Rédaction
07 November 2016
Diplômée en littérature française à la Sorbonne, puis en Histoire du Théâtre à l'Université de Copenhague, rien ne la prédestinait à devenir une figure emblématique de l'Islande. Son élection le 1er août 1980 braqua les regards sur une nation qui, en octobre 1987, allait accueillir le sommet de Reykjavik, premier pont jeté entre les États-Unis et l'Union soviétique. Depuis 1986, Vigdis Finnbogadottir se consacre à diverses organisations, officiant comme ambassadeur de bonne volonté de l'Unesco pour la linguistique. Madame le Président a bien voulu revenir sur un parcours atypique, riche en expériences.
L'Eventail - Pourquoi avoir choisi d'étudier la littérature française à Paris ?

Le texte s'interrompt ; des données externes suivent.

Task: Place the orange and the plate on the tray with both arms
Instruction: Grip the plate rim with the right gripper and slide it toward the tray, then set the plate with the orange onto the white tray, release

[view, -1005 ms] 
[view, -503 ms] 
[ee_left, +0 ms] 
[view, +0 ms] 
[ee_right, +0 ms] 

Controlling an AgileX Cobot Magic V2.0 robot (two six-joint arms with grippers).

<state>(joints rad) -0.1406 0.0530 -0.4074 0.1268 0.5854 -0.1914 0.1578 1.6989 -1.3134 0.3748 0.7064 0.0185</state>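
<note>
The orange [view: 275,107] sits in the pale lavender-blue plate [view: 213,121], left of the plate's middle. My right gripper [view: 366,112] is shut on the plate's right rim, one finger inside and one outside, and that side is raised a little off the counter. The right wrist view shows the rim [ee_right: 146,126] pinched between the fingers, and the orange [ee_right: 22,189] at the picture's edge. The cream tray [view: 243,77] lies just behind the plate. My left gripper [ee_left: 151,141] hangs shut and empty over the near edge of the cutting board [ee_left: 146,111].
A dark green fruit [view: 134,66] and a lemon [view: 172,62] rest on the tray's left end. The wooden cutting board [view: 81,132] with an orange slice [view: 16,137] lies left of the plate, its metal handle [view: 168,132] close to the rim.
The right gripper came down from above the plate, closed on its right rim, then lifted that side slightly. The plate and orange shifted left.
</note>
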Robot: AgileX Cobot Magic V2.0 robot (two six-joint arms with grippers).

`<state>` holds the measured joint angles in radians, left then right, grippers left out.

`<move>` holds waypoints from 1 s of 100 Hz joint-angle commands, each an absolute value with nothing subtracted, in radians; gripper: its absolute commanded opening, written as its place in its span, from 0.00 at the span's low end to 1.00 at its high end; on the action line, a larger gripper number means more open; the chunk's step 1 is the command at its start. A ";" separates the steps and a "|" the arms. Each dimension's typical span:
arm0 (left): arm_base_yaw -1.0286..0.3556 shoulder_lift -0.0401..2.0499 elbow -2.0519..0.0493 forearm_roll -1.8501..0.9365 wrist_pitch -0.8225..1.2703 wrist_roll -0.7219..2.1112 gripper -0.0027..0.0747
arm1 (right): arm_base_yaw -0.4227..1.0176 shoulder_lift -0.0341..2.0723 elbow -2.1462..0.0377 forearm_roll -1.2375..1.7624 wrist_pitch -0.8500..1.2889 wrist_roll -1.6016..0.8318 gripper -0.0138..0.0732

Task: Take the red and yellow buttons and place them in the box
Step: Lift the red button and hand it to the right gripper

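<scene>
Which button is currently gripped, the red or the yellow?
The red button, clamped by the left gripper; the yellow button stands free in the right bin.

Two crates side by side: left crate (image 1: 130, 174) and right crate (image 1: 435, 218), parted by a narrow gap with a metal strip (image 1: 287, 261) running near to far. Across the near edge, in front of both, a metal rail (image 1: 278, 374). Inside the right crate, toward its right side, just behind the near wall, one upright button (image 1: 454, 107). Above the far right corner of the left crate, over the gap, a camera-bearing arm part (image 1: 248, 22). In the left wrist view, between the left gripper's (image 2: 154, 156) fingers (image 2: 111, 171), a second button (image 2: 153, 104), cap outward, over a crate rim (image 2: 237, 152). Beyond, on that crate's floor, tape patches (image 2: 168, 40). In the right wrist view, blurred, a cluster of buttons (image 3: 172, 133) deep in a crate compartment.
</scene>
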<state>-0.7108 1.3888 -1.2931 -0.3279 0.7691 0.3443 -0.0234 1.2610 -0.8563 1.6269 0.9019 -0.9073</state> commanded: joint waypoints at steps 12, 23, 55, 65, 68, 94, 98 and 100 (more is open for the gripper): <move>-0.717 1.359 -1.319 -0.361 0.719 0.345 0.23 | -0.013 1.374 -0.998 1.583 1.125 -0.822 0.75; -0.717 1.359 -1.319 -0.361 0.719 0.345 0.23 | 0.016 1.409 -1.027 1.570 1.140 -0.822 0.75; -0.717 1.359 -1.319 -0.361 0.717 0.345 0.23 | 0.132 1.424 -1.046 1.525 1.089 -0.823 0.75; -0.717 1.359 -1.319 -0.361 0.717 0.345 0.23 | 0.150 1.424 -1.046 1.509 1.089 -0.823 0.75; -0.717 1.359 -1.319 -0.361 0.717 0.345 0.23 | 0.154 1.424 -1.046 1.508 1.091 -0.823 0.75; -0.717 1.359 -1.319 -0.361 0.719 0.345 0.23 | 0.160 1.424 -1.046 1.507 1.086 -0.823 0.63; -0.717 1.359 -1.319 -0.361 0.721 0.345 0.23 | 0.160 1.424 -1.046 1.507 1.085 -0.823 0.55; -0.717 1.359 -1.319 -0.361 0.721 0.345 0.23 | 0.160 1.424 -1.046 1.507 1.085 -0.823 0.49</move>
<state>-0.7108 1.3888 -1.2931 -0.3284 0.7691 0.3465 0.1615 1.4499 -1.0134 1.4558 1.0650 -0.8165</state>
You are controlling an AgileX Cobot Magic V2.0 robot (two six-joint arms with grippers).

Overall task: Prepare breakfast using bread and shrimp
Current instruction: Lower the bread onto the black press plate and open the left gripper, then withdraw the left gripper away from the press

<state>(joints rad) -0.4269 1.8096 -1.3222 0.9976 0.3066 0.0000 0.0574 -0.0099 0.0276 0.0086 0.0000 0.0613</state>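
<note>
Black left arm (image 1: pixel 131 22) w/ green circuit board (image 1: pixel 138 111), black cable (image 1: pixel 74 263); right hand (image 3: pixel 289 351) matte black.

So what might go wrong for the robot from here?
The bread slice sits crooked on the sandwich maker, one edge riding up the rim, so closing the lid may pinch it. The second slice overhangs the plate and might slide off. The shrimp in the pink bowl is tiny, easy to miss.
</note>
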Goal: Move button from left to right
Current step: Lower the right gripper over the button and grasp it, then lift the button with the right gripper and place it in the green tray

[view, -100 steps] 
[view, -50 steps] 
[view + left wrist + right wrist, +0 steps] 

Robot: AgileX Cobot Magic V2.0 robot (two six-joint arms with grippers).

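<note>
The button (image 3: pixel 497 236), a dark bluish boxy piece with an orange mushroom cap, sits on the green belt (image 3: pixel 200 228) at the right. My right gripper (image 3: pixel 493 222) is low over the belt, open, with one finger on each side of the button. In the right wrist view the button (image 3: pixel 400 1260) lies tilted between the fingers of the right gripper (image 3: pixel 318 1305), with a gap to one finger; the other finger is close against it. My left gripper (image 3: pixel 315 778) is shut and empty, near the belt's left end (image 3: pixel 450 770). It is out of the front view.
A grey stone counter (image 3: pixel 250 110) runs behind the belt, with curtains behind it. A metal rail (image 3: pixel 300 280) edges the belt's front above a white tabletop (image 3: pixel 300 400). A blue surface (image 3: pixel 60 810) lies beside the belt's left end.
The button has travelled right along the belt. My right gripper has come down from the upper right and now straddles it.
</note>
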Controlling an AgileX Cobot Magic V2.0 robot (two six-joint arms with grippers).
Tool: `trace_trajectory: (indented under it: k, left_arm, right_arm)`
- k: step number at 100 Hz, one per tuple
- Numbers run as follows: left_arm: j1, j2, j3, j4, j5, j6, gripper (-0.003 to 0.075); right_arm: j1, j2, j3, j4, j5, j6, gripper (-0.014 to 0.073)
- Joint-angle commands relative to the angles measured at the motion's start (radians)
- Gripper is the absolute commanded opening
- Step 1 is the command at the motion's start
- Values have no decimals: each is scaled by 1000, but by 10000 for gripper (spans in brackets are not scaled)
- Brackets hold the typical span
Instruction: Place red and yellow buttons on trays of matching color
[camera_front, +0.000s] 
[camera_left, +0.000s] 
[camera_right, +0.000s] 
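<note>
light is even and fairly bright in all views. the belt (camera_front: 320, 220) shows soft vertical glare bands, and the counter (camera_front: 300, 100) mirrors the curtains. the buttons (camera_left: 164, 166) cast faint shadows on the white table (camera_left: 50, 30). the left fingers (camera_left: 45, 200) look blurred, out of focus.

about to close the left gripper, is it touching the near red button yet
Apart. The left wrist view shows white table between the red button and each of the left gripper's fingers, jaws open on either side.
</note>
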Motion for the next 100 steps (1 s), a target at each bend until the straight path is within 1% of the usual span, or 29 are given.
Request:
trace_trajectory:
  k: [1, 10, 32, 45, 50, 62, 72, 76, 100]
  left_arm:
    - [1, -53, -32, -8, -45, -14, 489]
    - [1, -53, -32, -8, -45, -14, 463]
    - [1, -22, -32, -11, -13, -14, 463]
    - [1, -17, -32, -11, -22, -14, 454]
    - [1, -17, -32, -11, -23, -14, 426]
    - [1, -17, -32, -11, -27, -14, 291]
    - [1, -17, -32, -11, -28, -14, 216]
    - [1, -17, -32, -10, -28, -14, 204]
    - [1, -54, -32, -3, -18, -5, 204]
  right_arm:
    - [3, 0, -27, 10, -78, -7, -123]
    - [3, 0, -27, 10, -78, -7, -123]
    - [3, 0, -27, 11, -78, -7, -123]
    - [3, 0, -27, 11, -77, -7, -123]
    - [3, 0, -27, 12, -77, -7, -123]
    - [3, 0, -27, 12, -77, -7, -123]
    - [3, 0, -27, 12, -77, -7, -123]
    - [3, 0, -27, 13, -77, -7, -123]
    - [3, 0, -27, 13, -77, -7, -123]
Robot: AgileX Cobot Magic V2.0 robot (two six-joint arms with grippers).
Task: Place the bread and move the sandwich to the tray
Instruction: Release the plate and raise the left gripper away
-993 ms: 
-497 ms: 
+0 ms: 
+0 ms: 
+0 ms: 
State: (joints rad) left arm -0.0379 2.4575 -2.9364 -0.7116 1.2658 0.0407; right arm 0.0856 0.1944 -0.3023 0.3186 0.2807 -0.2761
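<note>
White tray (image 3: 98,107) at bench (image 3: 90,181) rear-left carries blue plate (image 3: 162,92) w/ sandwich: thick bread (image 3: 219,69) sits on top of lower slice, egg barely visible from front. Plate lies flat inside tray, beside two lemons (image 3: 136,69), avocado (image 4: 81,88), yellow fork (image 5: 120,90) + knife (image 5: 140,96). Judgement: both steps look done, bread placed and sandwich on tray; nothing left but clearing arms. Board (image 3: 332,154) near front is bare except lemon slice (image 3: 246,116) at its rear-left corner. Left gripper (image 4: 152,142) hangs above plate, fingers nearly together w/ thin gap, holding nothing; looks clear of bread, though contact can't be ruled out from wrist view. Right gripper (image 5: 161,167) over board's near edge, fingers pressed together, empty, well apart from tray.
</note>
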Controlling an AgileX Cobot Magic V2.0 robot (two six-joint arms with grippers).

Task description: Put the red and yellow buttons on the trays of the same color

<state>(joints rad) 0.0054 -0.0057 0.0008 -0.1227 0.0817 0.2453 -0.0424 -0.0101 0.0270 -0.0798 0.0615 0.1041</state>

Vigdis Finnbogadottir - Mes parents ont étudié à l'étranger, ce qui est assez naturel en Islande car nous aimons nous imprégner des nouveautés culturelles du continent. Nous parlions beaucoup du Continent durant la guerre et de la France bien entendu. Après le conflit, j'ai souhaité découvrir le monde et j'ai précisément choisi la France car ce pays a depuis toujours été le berceau des grands courants ... pensez au Romantisme, au Réalisme ou à l'Avant-garde. J'y suis allée en 1949, escortée par deux amis. Nous avons opté pour Grenoble car nous pensions que l'examen de propédeutique serait plus clément. Arrivée là-bas, j'ai intégré un club intellectuel masculin où j'étais la seule fille. Après, j'ai passé deux ans à la Sorbonne où j'ai étudié la philosophie et la littérature puis j'ai gagné l'université de Copenhague qui disposait d'une chaire sur l'histoire du théâtre, une autre de mes passions. Á mon retour, j'ai monté avec des amis une troupe appelée Grima afin d'introduire l'Avant-garde en Islande, par pure idéalisme, puis j'ai été nommée directrice du théâtre.
© Axel Sigurdarson |
- Cette expérience vous a-t-elle également aidée dans l'exercice de votre fonction ?
- La littérature et le théâtre sont de remarquables outils pour mieux comprendre les gens et aussi votre propre vie. Au théâtre, vous analysez l'être humain depuis les premières répétitions du matin au tombé de rideau le soir, qu'il s'agisse de la joie, de la tristesse, de l'amour...la vie en général. Ce fut une aide incroyable pour moi dans l'exercice de ma fonction car cela m'a permis d'appréhender la nature humaine.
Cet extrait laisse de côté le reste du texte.